Want to lose belly fat fast? Try these 6 no-equipment exercises for men!

Losing belly fat fast isn't about magic pills or crazy diets—it's about smart, consistent movement that targets your core while burning calories. These six no-equipment exercises are your secret weapon to sculpting that midsection without stepping foot in a gym. Best part? You can do them anywhere—your living room, backyard, or even a hotel room when traveling.

Planks are the OG of core exercises, but most guys do them wrong by sagging their hips or holding their breath. For maximum belly fat burn, mix standard planks with side planks and plank shoulder taps. Start in a push-up position, engage your glutes, and keep your body in a straight line. Hold for 30 seconds, then switch to a side plank by rotating to one forearm while stacking your feet. Add movement by tapping your opposite shoulder during standard planks—this forces your obliques to work overtime. Do 3 rounds with minimal rest between sets to keep your heart rate up.

This full-body torcher looks simple but delivers serious fat-burning results. Get in a high plank position and drive your knees toward your chest alternately at a rapid pace.

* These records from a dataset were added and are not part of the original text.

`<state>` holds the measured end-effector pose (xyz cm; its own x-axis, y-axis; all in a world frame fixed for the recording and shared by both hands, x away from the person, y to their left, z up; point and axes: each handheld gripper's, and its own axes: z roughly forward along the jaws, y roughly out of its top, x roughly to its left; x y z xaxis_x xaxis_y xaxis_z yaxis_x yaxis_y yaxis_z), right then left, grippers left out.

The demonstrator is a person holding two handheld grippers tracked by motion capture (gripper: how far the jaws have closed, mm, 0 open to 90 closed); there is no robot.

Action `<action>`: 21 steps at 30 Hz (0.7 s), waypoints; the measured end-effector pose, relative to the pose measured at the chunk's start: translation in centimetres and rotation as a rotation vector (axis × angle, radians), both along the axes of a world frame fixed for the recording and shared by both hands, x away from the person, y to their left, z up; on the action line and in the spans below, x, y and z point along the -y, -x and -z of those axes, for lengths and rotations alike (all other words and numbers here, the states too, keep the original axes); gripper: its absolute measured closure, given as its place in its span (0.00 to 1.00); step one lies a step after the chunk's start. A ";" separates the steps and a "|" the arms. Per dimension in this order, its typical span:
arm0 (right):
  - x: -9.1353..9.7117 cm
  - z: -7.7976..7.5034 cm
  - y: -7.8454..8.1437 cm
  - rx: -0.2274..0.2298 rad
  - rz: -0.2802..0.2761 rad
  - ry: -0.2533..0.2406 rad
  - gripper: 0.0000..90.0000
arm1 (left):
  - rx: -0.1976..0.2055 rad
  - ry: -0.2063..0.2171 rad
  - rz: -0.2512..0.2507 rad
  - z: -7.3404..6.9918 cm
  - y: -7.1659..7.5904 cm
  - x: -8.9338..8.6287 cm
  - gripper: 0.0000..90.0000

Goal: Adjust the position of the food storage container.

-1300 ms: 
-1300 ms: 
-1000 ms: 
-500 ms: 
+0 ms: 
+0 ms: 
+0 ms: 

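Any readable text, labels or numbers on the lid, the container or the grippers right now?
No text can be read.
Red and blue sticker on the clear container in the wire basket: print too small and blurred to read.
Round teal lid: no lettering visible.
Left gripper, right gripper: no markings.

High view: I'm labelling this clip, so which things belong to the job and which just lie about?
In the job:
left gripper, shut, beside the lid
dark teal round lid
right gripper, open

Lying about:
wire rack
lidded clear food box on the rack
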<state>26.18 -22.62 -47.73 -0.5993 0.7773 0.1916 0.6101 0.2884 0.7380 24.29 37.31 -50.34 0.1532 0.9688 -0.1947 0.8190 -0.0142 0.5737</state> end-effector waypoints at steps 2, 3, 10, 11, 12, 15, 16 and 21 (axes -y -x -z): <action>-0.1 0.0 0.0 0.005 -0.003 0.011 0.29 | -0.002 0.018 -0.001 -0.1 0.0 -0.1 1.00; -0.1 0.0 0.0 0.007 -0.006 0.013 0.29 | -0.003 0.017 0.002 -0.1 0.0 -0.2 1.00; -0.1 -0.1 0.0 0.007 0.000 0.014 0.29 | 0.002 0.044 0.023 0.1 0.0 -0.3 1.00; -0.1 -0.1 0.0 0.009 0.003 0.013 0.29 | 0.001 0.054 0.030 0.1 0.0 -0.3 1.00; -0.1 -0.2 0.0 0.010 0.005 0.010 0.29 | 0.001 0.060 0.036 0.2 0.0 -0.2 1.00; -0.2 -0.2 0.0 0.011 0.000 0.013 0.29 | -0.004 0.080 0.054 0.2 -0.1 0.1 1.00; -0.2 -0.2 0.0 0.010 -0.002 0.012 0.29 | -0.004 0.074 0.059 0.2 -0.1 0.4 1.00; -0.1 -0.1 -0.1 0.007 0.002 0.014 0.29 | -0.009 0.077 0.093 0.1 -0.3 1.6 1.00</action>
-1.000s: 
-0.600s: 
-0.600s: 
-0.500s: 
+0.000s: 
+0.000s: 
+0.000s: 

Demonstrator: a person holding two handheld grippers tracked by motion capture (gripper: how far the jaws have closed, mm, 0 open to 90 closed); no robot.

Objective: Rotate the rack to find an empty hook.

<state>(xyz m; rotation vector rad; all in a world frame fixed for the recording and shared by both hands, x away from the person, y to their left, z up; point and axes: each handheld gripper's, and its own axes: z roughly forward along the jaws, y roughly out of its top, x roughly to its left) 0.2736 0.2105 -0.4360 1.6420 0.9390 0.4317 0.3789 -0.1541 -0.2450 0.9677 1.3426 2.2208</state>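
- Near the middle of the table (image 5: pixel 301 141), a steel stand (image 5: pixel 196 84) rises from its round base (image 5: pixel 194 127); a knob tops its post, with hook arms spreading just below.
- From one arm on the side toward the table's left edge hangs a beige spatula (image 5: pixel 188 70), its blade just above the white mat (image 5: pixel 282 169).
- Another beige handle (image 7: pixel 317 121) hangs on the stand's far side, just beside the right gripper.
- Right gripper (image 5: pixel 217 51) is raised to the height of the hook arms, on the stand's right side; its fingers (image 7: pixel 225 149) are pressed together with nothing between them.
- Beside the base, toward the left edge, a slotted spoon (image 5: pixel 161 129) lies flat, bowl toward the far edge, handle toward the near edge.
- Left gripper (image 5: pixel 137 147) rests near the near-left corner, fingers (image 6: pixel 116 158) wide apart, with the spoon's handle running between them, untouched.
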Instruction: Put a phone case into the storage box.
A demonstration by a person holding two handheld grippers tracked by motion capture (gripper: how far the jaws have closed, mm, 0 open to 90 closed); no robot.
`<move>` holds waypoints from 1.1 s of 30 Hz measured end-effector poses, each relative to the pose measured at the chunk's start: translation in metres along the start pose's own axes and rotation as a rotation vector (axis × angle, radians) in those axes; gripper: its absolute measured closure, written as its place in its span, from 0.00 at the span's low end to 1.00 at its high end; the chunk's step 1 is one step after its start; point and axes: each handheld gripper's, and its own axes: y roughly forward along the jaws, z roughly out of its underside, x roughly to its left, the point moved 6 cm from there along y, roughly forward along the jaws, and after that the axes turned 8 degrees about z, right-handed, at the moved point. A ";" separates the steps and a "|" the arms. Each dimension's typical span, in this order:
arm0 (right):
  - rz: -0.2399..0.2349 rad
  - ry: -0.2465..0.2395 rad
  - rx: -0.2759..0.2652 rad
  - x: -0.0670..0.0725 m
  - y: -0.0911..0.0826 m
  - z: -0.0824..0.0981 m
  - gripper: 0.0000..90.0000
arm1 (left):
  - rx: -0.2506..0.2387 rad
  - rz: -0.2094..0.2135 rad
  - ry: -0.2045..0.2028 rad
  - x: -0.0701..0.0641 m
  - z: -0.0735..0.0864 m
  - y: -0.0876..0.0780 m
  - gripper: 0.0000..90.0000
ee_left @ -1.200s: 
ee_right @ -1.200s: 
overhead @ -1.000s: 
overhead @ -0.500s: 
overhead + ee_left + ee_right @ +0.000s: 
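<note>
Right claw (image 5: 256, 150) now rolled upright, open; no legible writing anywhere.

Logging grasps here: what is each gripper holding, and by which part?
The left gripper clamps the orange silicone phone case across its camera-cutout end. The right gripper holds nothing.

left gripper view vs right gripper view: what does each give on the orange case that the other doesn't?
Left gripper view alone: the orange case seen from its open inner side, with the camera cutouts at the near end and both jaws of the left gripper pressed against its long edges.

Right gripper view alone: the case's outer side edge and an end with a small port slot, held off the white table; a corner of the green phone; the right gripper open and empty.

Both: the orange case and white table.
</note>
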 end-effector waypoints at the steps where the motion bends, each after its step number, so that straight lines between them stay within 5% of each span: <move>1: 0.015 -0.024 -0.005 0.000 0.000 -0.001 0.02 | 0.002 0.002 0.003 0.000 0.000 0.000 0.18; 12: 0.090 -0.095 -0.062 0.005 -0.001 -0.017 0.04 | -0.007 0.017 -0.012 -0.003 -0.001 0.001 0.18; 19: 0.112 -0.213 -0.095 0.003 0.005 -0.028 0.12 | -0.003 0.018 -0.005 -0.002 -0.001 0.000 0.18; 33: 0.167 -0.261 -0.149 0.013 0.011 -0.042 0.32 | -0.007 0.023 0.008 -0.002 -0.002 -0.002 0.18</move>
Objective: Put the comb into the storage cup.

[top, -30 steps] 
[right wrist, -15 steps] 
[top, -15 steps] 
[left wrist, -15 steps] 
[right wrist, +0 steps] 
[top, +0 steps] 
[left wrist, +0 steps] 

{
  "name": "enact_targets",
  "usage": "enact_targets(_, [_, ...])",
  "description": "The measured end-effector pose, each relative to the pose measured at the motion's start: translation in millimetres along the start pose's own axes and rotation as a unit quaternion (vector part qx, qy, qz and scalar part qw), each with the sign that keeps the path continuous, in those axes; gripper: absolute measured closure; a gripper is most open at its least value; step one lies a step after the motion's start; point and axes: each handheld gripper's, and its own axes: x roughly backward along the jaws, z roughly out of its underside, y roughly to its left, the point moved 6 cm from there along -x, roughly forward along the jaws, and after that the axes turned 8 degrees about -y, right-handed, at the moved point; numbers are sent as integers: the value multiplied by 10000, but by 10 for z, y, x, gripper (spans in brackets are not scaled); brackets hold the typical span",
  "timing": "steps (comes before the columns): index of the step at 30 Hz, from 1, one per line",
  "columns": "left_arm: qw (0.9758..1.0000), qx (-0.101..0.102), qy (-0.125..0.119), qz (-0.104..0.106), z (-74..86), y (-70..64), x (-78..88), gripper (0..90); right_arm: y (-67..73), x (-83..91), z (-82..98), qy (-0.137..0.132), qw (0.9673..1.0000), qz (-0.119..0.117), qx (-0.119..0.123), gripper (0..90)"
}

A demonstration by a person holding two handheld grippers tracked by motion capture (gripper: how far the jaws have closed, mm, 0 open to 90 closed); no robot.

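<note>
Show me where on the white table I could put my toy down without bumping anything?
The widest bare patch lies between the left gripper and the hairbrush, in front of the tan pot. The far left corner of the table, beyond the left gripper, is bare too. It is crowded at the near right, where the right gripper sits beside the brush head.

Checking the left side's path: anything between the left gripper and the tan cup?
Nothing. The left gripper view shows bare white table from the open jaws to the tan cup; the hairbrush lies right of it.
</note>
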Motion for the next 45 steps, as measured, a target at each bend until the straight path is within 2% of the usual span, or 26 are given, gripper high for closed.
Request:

The key? Keep your core braced like you're expecting a punch to the gut—no sagging or bouncing hips. For an extra challenge, slow it down and bring each knee to the opposite elbow to engage those stubborn love handles. Aim for 45-second bursts with 15-second rests, repeating until you're sweating buckets.

Forget basic sit-ups—bicycle crunches activate 2x more muscle fibers according to ACE Fitness research. Lie on your back, hands behind your head (don't pull your neck!), and alternate bringing your elbow to the opposite knee while extending the other leg. The magic happens when you focus on rotating your torso, not just moving your limbs. Too easy? Hold the extended leg 6 inches off the ground between reps. Three sets of 20 reps per side will leave your abs screaming (in a good way).

The exercise everyone loves to hate, burpees are a fat-melting powerhouse. Start standing, drop into a squat with hands on the floor, kick your legs back into a plank, do a push-up (optional but recommended), then explosively jump up. The secret sauce? Control the descent—don't just collapse between reps. Modify by stepping back instead of jumping if needed. Do 10-15 reps as part of a circuit or try the "minute drill"—max burpees in 60 seconds, rest, repeat 3x.

Targeting the obliques is crucial for that "V-cut" appearance. Sit on the floor, lean back slightly, lift your feet (harder!), and rotate your torso side to side while holding your hands together. For intensity, hold a water jug or any household object. Keep your movements controlled—no wild swinging. Pro tip: Exhale forcefully with each twist to engage deeper core muscles. Three sets of 30 reps (15 per side) should do the trick.

Lower belly fat is notoriously stubborn, but hanging leg raises (even lying down) are kryptonite for that pouch. Lie flat, hands under your hips for support, and slowly lift your legs to 90 degrees without arching your back. Lower them halfway down before lifting again—this constant tension is what shreds fat. Can't keep your back down? Bend your knees slightly. Shoot for 4 sets of 12-15 reps with perfect form.

Consistency is king with these moves—aim for 4-5 sessions weekly, pairing them with brisk walking or other cardio for optimal fat loss. Remember, no exercise can "spot reduce" fat alone, but this combo torches calories while building muscle that keeps your metabolism fired up 24/7. Stick with it for 3 weeks and you'll notice your shirts fitting looser—even before the scale moves.